Furthermore, proximity sensing may also be useful in other application environments outside the medical field, e.g. in robotics, obstacle detection and avoidance systems, industrial automation, parking sensors, etc.

It should also be noted that the catheter distal tip according to the present disclosure may also comprise a wireless communication interface for wirelessly transmitting and/or receiving signals.

Furthermore, the catheter tips according to the present disclosure can be realized with a low resolution and/or a low cost-size to allow these to be used on single use devices.

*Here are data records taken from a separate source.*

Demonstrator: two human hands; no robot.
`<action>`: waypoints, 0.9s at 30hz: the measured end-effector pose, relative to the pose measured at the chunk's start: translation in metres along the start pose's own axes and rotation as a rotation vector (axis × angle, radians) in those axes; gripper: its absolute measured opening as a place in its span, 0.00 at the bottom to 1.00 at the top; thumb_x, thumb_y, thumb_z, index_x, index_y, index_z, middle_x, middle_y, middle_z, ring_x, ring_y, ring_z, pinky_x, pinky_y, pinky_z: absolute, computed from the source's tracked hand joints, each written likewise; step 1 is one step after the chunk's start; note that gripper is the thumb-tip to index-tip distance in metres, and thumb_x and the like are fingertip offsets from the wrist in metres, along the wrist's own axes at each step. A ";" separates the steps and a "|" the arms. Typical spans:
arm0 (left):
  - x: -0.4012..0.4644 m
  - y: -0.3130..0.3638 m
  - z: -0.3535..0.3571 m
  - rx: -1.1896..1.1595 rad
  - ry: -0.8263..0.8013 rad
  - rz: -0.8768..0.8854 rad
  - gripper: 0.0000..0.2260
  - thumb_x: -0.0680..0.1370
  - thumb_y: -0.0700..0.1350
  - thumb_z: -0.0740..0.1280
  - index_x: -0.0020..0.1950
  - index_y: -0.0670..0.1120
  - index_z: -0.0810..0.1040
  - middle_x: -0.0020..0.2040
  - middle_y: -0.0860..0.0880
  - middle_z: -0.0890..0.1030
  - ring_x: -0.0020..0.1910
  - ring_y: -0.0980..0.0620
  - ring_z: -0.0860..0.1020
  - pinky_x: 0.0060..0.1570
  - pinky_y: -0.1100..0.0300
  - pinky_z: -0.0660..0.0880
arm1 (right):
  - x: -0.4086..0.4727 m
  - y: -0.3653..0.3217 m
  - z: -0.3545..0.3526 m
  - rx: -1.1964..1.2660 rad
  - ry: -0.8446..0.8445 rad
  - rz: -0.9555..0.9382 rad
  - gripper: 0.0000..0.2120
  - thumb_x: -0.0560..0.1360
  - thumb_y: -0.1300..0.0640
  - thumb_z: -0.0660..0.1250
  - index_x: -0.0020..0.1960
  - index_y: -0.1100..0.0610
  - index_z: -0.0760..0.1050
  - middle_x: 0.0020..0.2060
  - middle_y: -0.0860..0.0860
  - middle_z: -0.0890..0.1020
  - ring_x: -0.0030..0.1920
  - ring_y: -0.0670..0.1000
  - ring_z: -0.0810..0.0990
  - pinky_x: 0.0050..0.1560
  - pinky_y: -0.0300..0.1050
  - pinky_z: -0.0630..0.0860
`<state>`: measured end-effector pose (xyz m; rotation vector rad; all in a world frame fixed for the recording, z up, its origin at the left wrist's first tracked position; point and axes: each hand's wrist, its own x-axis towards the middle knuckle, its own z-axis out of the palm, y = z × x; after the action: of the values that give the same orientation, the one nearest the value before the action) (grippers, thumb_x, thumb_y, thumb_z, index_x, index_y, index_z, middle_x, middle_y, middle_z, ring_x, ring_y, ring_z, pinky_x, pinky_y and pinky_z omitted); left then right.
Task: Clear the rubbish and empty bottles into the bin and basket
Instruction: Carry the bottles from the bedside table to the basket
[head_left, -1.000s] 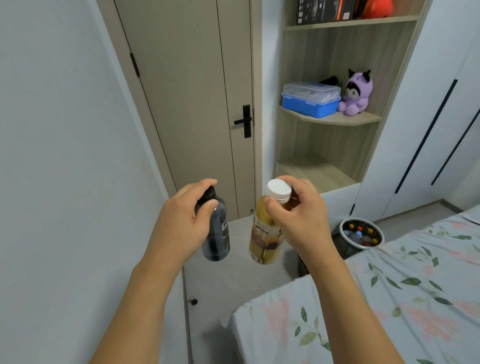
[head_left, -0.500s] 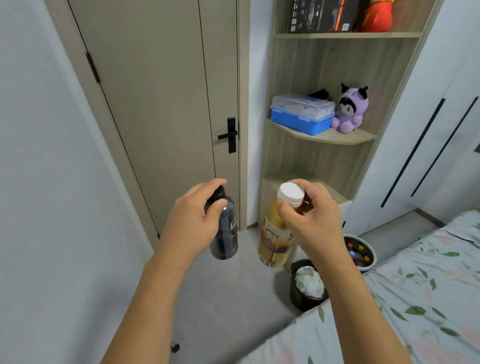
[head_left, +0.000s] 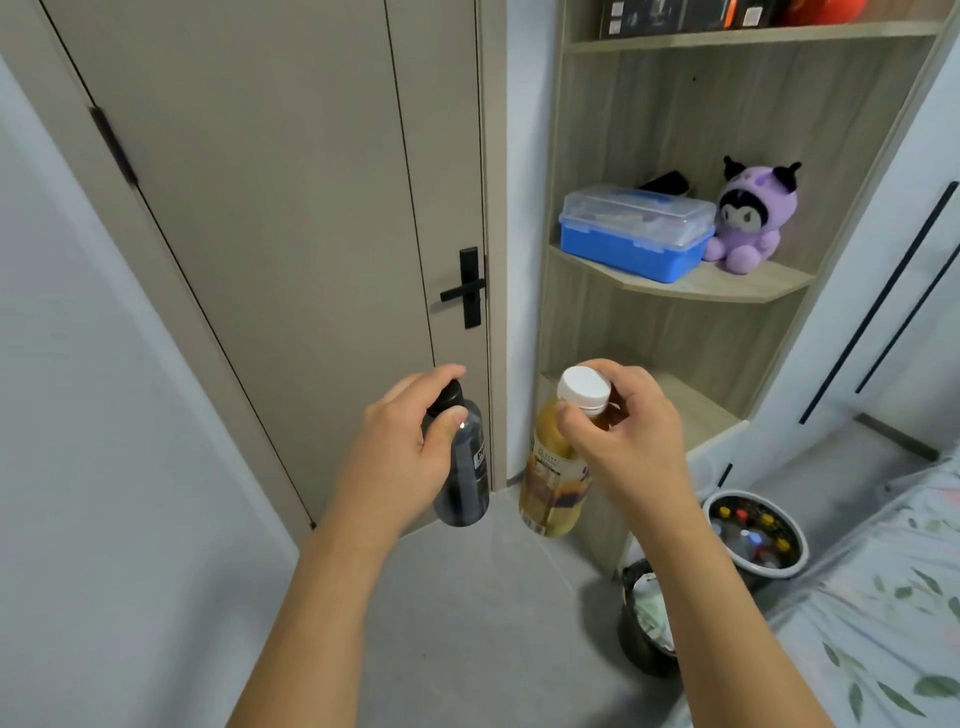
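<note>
Bottles are both in hand: my left hand (head_left: 402, 457) grips the dark bottle (head_left: 464, 478), my right hand (head_left: 631, 441) pinches the yellow bottle (head_left: 553, 483); basket (head_left: 756, 530) and bin (head_left: 647, 618) wait below, nothing dropped yet.

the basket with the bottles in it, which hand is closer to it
Right. The right hand, gripping the yellow bottle by its neck, is up and left of the basket. The left hand, holding the dark bottle, is further left, by the door.
</note>
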<state>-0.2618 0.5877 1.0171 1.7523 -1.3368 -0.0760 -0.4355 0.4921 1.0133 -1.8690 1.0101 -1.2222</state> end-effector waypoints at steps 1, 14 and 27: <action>0.015 -0.009 -0.002 -0.017 0.003 0.002 0.15 0.78 0.40 0.66 0.63 0.54 0.77 0.49 0.62 0.75 0.46 0.66 0.73 0.44 0.77 0.66 | 0.011 0.000 0.011 0.000 0.000 -0.003 0.14 0.68 0.56 0.72 0.53 0.50 0.76 0.45 0.46 0.77 0.47 0.43 0.76 0.44 0.34 0.71; 0.132 -0.087 0.008 -0.047 -0.067 0.102 0.16 0.77 0.41 0.67 0.64 0.53 0.76 0.49 0.58 0.76 0.44 0.67 0.73 0.40 0.76 0.66 | 0.106 0.020 0.081 -0.055 0.131 0.027 0.12 0.68 0.56 0.71 0.50 0.47 0.76 0.44 0.45 0.77 0.46 0.43 0.76 0.45 0.36 0.72; 0.268 -0.131 0.085 -0.203 -0.267 0.170 0.15 0.78 0.42 0.66 0.63 0.55 0.76 0.53 0.57 0.78 0.46 0.62 0.74 0.48 0.69 0.71 | 0.203 0.076 0.097 -0.169 0.315 0.166 0.13 0.68 0.57 0.72 0.51 0.46 0.77 0.46 0.46 0.78 0.48 0.46 0.78 0.50 0.46 0.77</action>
<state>-0.0996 0.3244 0.9978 1.4895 -1.6059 -0.3487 -0.3102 0.2913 0.9999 -1.7062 1.4478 -1.3940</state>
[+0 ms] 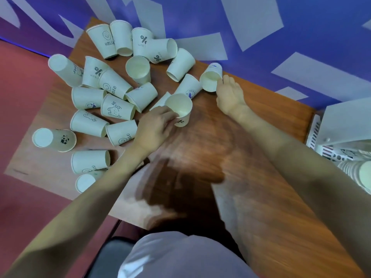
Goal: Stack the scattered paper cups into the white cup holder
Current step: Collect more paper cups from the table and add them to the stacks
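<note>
A single head-worn wide-angle camera looks steeply down and forward from close above the wooden surface, its edges curving.

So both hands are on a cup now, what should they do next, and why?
Probably drop one cup into the other. The left hand grips an upright cup with its mouth open, and the right hand touches a tipped cup near the table's far edge. Nested, both could travel together to the stacked cups at the right, where the holder seems to be.

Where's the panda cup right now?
Head view: the panda cup lies on its side at the table's left edge, apart from the pile, far left of the left hand.
</note>
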Motion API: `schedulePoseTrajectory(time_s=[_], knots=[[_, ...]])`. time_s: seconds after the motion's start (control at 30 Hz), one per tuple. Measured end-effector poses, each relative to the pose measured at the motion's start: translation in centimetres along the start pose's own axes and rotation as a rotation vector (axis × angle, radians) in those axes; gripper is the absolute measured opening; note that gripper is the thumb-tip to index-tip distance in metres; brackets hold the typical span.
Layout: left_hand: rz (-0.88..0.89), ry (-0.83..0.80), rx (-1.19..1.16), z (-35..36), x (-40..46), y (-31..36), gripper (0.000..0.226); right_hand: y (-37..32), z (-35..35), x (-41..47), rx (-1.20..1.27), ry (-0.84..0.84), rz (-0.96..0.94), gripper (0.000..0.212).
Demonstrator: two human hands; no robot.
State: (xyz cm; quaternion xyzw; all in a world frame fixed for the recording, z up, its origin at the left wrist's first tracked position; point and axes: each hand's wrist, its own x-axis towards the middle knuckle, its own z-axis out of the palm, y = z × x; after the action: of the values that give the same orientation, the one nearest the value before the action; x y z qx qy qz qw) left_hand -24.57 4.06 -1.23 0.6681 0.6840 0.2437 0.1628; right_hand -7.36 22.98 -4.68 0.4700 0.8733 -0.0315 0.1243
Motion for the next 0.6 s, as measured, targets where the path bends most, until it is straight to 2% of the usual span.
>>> schedulePoseTrajectory(time_s=[0.1, 0.3, 0.6], knots=[[-0.008, 0.023, -0.009, 0.4, 0.1, 1.1, 0.014, 1.5, -0.5, -2.1, 0.040, 0.049, 0.035, 0.037], [0.053, 0.020, -0.011, 1.0, -0.4, 5.6, 0.011, 5.7, -1.6, -9.9, 0.347, 0.126, 0.044, 0.019], [0.193, -0.021, -0.088, 3.7, -2.3, 13.7, 0.011, 11.1, -0.7, -24.1, 0.613, 0.391, 0.207, 0.013]])
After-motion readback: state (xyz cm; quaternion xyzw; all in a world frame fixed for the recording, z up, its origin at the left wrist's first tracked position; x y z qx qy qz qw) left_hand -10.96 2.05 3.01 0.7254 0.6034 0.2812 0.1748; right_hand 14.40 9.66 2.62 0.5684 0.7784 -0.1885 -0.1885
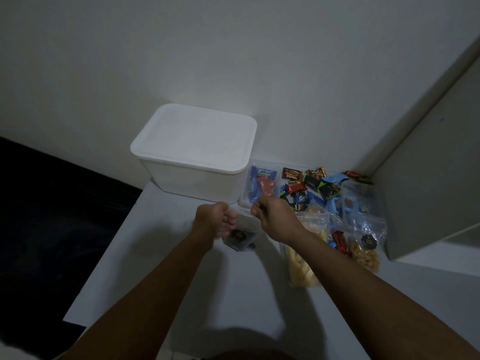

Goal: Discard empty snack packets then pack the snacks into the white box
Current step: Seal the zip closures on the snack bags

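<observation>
A clear zip bag [240,236] with a dark round label hangs above the white table [161,255]. My left hand [214,219] pinches its top left corner and my right hand [272,215] pinches its top right corner. Behind them stands the white box [193,152] with its lid on, against the wall. To the right lies a pile of small wrapped snacks [304,187] in blue, red, brown and black wrappers. A clear bag of pale sticks [304,258] and a clear bag of yellowish snacks [365,253] lie by my right forearm.
A clear tray [262,185] with blue and red wrapped bars sits right of the box. More clear bags [359,203] lie at the far right under a slanted grey panel [428,178]. The table's left edge drops to a dark floor [52,216].
</observation>
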The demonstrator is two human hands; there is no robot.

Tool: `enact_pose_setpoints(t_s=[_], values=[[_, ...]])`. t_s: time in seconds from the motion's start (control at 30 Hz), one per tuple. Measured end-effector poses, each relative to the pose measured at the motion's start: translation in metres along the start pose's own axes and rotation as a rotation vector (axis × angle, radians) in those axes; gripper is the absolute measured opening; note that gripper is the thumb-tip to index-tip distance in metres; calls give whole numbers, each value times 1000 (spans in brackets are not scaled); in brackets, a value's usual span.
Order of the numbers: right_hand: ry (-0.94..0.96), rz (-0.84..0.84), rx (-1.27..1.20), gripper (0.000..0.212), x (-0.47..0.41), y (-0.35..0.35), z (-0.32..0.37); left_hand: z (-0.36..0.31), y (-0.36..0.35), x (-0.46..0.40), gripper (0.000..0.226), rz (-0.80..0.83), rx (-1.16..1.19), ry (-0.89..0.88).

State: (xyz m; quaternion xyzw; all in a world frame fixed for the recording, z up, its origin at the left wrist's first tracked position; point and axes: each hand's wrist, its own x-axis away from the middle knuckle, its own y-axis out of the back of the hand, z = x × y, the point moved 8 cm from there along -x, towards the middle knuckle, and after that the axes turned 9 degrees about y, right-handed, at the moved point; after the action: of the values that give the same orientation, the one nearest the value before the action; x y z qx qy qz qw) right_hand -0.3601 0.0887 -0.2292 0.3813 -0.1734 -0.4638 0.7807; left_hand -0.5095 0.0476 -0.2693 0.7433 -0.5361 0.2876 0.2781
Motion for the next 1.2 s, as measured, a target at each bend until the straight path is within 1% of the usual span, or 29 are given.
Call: enact_pose_setpoints(t_s=[0.07,0.13,0.17,0.23,0.27,0.3,0.33,0.4,0.5,0.53,0.57,0.6,0.63,0.7,0.8,0.9,1.03,1.2], values=[[-4,31,-20,15,-2,0,0,-1,11,-6,28,-74,18,-59],[-19,75,-38,14,-3,0,-2,-8,26,-9,16,-181,-18,-200],[-21,94,-46,14,-4,1,-2,-13,29,-7,11,-196,-59,-287],[-19,126,-59,20,-6,4,-2,-21,26,0,23,-157,-171,-432],[-17,138,-67,24,-8,5,-1,-26,24,4,21,-142,-222,-501],[-18,140,-79,26,-10,7,0,-31,22,8,13,-141,-252,-554],[-12,125,-100,27,-12,11,3,-33,22,10,9,-150,-252,-584],[1,67,-159,24,-14,20,7,-37,29,9,14,-184,-191,-592],[-8,49,-202,10,-12,24,8,-41,41,10,13,-218,-60,-587],[-17,22,-204,6,-12,25,6,-44,43,11,11,-214,-30,-592],[-32,-41,-206,4,-11,28,4,-46,43,11,10,-209,-22,-602],[-47,-102,-202,5,-11,31,2,-47,44,10,8,-206,-25,-612],[-64,-124,-187,6,-11,30,0,-47,44,8,7,-209,-30,-617],[-89,-108,-157,5,-10,24,-2,-44,45,6,6,-213,-44,-614],[-98,-146,-129,11,-11,22,-5,-43,45,7,8,-227,-81,-627],[-109,-172,-151,12,-15,22,-3,-43,49,3,10,-219,-36,-605],[-108,-188,-194,15,-20,21,-2,-47,54,0,10,-201,26,-594],[-112,-132,-168,17,-25,11,-3,-47,55,-4,10,-217,28,-575]])
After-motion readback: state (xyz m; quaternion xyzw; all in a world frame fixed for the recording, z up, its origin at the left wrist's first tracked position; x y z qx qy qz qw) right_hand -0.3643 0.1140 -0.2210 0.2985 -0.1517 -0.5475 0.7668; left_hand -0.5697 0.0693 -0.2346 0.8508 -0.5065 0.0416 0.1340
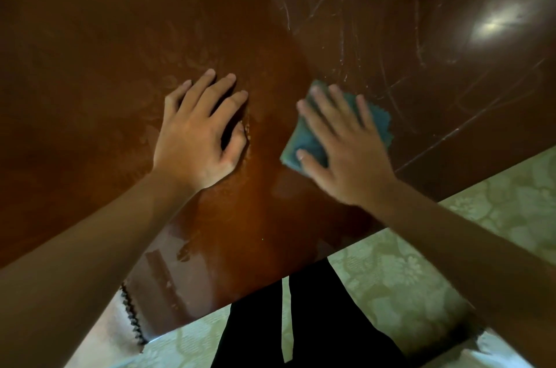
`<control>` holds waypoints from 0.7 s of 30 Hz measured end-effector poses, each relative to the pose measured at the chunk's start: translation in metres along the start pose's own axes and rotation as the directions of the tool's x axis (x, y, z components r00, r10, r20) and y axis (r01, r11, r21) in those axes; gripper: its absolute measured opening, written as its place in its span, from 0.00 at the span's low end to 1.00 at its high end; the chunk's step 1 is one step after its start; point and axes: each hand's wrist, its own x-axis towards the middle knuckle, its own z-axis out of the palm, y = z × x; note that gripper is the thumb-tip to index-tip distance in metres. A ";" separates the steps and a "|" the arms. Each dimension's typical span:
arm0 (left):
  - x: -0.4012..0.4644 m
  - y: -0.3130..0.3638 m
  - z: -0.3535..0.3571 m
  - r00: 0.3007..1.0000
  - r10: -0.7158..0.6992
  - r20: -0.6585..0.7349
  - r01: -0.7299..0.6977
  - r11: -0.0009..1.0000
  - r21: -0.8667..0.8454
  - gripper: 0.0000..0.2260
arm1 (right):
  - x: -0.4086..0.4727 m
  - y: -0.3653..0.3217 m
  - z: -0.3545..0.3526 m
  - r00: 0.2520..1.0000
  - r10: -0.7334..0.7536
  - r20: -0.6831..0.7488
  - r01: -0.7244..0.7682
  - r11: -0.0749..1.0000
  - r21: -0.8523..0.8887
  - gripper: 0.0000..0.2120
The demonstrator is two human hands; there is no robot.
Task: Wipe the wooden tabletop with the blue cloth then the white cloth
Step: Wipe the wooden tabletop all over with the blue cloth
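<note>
Flat right hand (pixel 337 139) pressing blue cloth (pixel 304 139) onto the wooden surface (pixel 120 36), left hand (pixel 198 130) open, bracing beside; best kept flat, overlapping strokes toward streaked far side.

Dim, warm-toned shot. 1 bright glare spot (pixel 496 21) upper right on the glossy wooden tabletop (pixel 90 51), lighting up smear streaks nearby. Right hand (pixel 340 145) slightly motion-blurred. Wide-angle bending at edges; corners dark, soft.

Both hands lie palm-down with fingers straight, left hand (pixel 198 136) splayed, right hand (pixel 340 145) slightly blurred, arms outstretched.
</note>
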 end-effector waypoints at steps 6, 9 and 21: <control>0.001 0.000 0.000 1.000 -0.021 0.021 0.021 1.000 -0.006 0.21 | 0.008 0.005 -0.004 0.999 0.052 -0.002 -0.052 0.998 -0.035 0.35; 0.003 0.000 -0.002 0.994 -0.093 0.054 0.092 0.996 0.020 0.25 | 0.015 -0.035 0.001 0.998 -0.066 0.012 0.066 0.998 0.001 0.35; 0.003 0.002 -0.004 0.990 -0.132 0.056 0.131 0.991 0.026 0.22 | 0.063 0.039 -0.019 0.985 -0.153 0.073 0.158 0.985 -0.063 0.34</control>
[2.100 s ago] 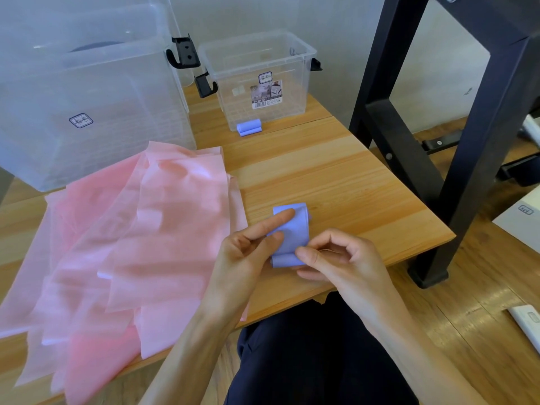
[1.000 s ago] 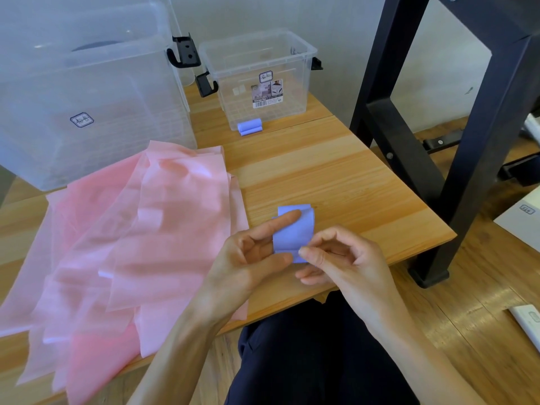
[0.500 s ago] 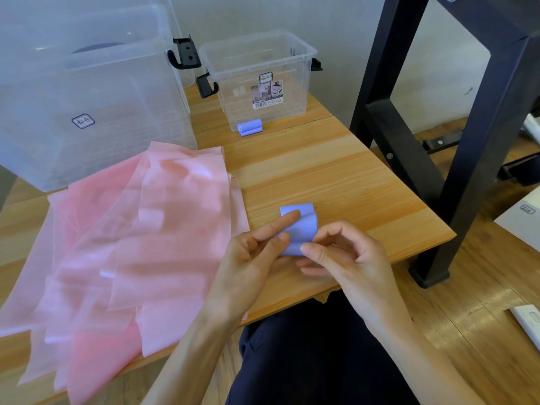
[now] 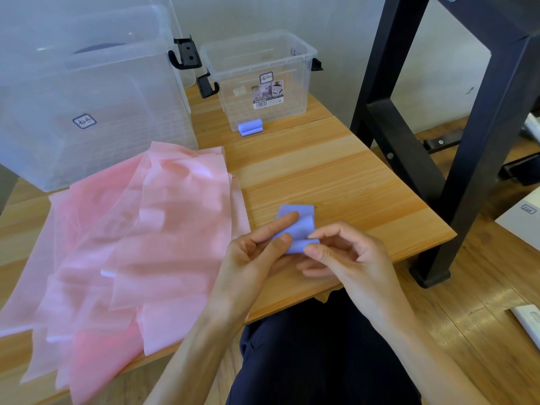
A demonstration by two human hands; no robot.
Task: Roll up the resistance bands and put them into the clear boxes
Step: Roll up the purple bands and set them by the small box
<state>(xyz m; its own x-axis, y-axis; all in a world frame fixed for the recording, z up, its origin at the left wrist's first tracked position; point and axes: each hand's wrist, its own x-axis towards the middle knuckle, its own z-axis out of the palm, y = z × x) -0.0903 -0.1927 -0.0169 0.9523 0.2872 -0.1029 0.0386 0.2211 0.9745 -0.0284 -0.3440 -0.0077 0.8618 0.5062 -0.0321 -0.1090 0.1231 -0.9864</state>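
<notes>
Since 2.1 s ago, both hands have kept working the blue band [image 4: 298, 229] at the near right of the wooden table [image 4: 336, 176], and the band now shows a shorter flat tail beyond the fingers. Left hand [image 4: 257, 252]: thumb and index finger pinch the band's left edge, index finger laid straight along its top. Right hand [image 4: 347, 255]: thumb and curled fingers pinch the band's near right corner, where the material is folded over. The band's far end lies flat on the table.

1 rolled blue band [image 4: 250, 127] sits against the front wall of the small clear box [image 4: 263, 83] at the far side; whether it is inside or just outside cannot be determined. 1 large clear box [image 4: 87, 97] stands at the far left. Pink bands [image 4: 140, 244] lie spread in an overlapping pile across the left of the table, overhanging its near edge. A black frame [image 4: 438, 141] stands to the right of the table.
</notes>
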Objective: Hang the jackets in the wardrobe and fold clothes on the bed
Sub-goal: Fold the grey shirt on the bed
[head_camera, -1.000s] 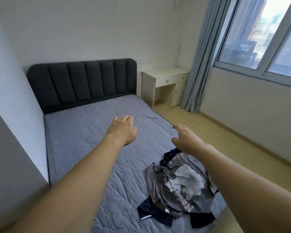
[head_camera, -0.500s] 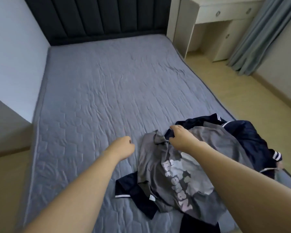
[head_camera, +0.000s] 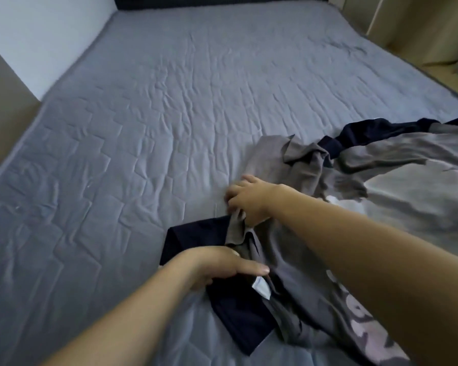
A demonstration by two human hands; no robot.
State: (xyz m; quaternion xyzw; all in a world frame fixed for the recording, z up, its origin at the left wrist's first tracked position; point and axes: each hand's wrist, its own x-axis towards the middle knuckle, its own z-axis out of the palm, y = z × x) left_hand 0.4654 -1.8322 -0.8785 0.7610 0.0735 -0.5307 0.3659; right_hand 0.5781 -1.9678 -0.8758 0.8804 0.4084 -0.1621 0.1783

It is to be understood that the above description is intended to be illustrative, and not restrictive. For example, the above-described embodiments (and/or aspects thereof) may be used in combination with each other. In addition, many modifications may be made to adapt a particular situation or material to the teachings of the invention without departing from its scope. Dimensions, types of materials, orientations of the various components, and the number and positions of the various components described herein are intended to define parameters of certain embodiments, and are by no means limiting and are merely exemplary embodiments. Many other embodiments and modifications within the spirit and scope of the claims will be apparent to those of skill in the art upon reviewing the above description. The scope of the invention should, therefore, be determined with reference to the appended claims, along with the full scope of equivalents to which such claims are entitled. In the appended claims, the terms “including” and “in which” are used as the plain-English equivalents of the respective terms “comprising” and “wherein.” Moreover, in the following claims, the terms “first,” “second,” and “third,” etc. are used merely as labels, and are not intended to impose numerical requirements on their objects. Further, the limitations of the following claims are not written in means-plus-function format and are not intended to be interpreted based on 35 U.S.C. § 112(f), unless and until such claim limitations expressly use the phrase “means for” followed by a statement of function void of further structure.